■ **How to complete this task**:
Determine the number of lines of the records below that include "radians". Respond with the number and no other text.

····················

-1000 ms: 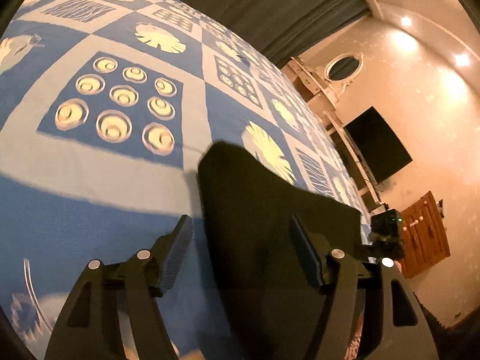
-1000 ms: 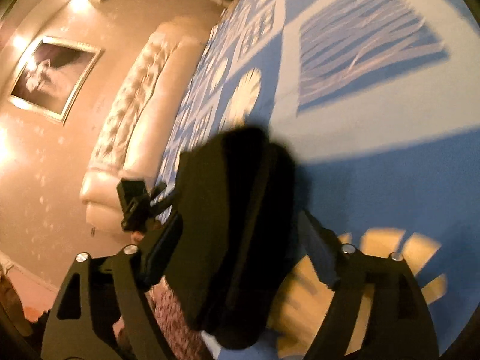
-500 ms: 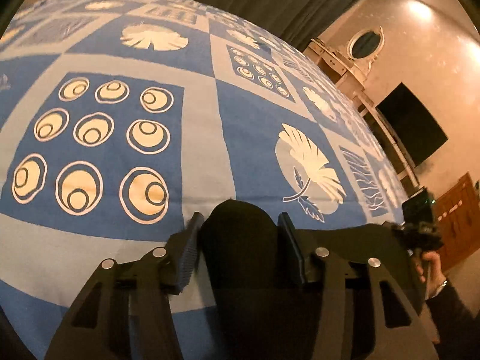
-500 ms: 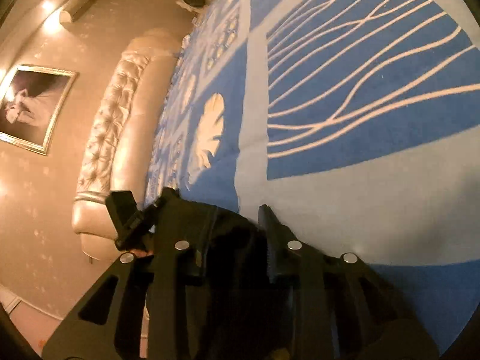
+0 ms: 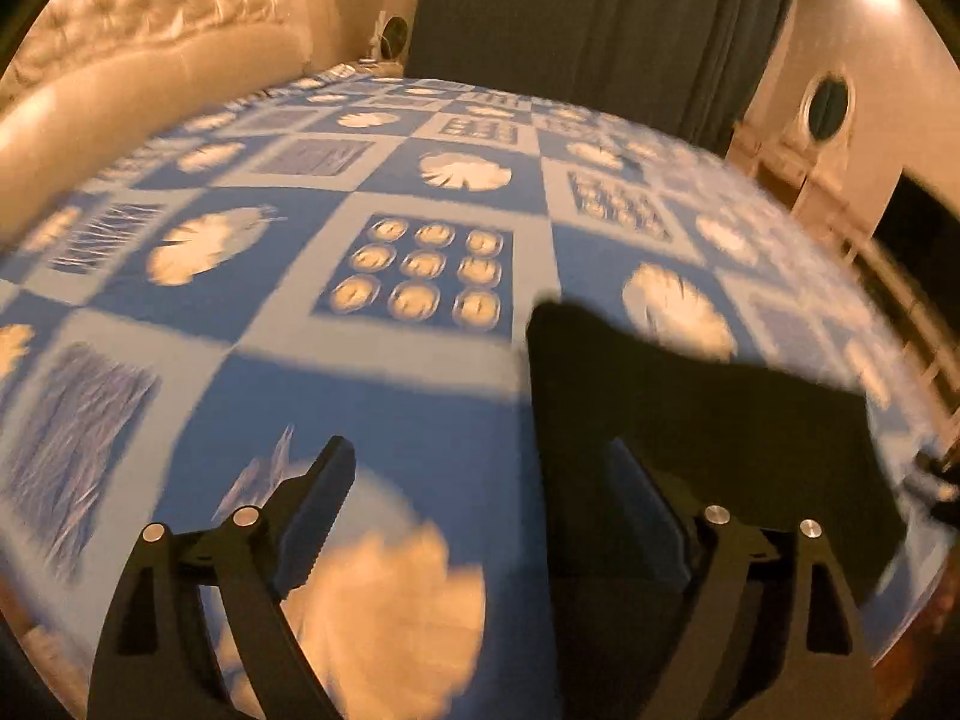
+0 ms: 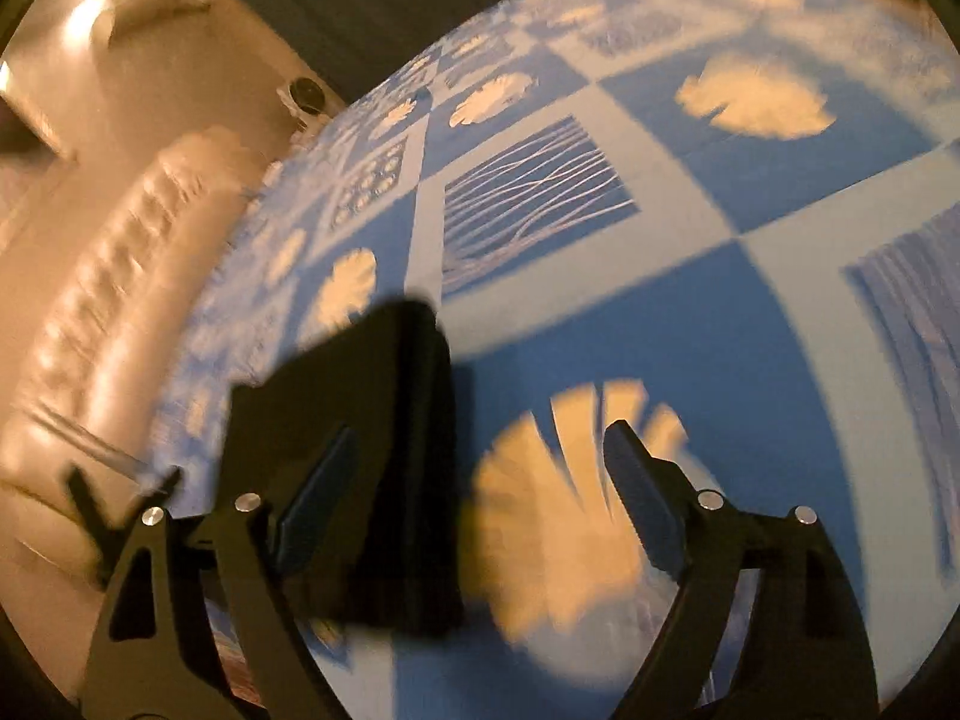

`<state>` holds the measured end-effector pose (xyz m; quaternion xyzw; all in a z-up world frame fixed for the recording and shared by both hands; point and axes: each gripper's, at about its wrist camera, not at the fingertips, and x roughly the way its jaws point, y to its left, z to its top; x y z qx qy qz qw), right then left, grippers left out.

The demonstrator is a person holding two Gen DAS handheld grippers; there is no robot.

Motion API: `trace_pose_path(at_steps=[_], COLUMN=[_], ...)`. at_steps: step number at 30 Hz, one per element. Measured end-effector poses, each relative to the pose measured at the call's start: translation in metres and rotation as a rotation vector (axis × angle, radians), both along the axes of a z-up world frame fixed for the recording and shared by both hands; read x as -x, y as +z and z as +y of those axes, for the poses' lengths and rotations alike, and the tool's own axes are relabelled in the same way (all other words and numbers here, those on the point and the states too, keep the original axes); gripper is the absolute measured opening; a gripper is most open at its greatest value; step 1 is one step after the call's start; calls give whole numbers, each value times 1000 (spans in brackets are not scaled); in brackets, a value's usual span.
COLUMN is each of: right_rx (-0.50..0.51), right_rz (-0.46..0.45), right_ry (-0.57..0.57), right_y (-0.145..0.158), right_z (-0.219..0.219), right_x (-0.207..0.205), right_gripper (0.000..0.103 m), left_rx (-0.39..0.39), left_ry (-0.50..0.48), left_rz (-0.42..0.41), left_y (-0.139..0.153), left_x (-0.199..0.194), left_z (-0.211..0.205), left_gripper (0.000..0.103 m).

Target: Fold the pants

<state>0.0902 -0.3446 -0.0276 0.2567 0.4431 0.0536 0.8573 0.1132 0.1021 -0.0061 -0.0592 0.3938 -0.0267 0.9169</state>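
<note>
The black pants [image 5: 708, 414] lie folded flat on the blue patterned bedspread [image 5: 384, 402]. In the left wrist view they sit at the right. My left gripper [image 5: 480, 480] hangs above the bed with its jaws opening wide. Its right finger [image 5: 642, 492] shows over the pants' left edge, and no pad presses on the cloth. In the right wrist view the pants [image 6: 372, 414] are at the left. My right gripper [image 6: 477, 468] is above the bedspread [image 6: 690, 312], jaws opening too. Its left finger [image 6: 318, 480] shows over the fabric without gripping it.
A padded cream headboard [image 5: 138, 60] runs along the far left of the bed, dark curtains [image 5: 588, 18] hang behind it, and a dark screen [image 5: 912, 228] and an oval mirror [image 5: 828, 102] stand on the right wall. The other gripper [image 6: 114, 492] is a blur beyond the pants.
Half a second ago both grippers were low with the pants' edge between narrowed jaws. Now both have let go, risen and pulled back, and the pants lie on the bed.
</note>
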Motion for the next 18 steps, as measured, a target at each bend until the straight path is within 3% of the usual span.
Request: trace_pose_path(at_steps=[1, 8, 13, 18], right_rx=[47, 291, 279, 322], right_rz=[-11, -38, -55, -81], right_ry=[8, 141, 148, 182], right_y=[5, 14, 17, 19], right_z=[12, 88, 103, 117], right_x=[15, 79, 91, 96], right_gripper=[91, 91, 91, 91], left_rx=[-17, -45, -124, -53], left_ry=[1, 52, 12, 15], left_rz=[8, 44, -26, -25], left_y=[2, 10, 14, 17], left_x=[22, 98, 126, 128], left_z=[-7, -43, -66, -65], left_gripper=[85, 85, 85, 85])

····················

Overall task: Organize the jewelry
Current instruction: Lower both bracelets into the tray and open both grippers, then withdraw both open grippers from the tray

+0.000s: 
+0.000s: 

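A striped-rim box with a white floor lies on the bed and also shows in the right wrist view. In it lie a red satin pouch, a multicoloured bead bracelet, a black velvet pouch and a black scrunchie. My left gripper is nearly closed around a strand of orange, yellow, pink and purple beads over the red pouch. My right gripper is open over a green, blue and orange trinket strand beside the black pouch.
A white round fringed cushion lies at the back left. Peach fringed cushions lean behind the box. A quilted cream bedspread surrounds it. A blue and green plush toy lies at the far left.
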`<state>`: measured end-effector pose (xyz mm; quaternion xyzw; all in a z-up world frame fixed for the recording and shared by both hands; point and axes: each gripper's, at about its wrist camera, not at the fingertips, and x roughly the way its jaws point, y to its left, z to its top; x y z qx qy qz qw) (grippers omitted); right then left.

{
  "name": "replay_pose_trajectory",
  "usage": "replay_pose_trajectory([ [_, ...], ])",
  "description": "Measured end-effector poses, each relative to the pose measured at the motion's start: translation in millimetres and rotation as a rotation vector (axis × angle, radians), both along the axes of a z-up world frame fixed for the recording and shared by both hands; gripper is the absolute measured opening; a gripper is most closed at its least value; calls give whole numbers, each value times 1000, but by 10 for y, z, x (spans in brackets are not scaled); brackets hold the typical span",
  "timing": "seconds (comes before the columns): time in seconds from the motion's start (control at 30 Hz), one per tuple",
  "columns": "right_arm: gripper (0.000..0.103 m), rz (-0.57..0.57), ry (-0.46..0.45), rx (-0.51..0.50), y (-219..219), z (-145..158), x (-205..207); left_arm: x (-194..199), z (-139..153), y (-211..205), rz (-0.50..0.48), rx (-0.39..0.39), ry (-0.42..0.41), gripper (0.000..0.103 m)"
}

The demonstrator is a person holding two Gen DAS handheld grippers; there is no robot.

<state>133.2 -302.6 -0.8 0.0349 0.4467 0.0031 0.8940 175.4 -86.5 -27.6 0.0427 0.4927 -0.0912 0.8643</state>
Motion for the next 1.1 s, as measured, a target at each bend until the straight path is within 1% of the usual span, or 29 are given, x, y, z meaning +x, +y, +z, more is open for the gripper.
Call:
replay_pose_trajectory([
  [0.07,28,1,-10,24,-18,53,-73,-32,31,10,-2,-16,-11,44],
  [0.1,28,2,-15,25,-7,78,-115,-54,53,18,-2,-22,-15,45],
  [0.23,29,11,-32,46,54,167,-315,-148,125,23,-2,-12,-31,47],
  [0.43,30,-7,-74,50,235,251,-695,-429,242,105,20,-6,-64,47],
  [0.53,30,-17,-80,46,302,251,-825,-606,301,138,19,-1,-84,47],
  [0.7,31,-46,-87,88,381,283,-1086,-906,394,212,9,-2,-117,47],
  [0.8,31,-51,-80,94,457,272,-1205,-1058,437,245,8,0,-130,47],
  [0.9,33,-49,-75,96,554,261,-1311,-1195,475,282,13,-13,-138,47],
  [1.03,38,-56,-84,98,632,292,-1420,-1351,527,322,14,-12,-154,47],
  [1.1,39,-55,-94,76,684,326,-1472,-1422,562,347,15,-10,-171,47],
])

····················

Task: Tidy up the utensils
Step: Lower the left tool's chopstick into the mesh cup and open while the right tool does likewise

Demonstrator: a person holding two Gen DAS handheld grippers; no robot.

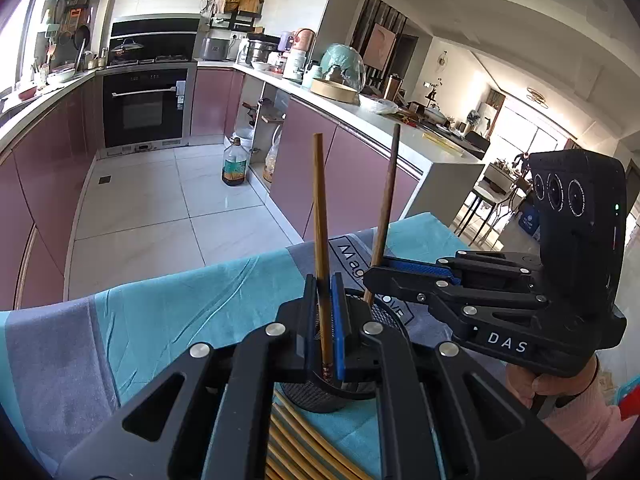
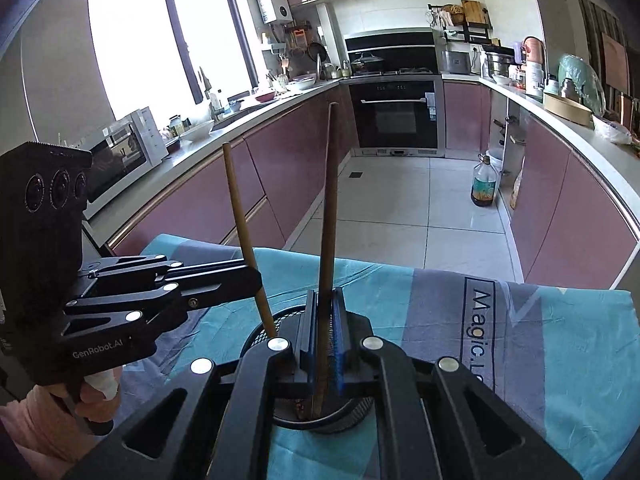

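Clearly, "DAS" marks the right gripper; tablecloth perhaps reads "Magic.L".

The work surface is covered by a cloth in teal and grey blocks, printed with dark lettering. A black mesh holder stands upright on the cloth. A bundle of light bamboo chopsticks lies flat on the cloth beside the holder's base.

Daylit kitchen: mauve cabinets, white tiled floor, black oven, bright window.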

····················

■ **Solution to the exercise**:
2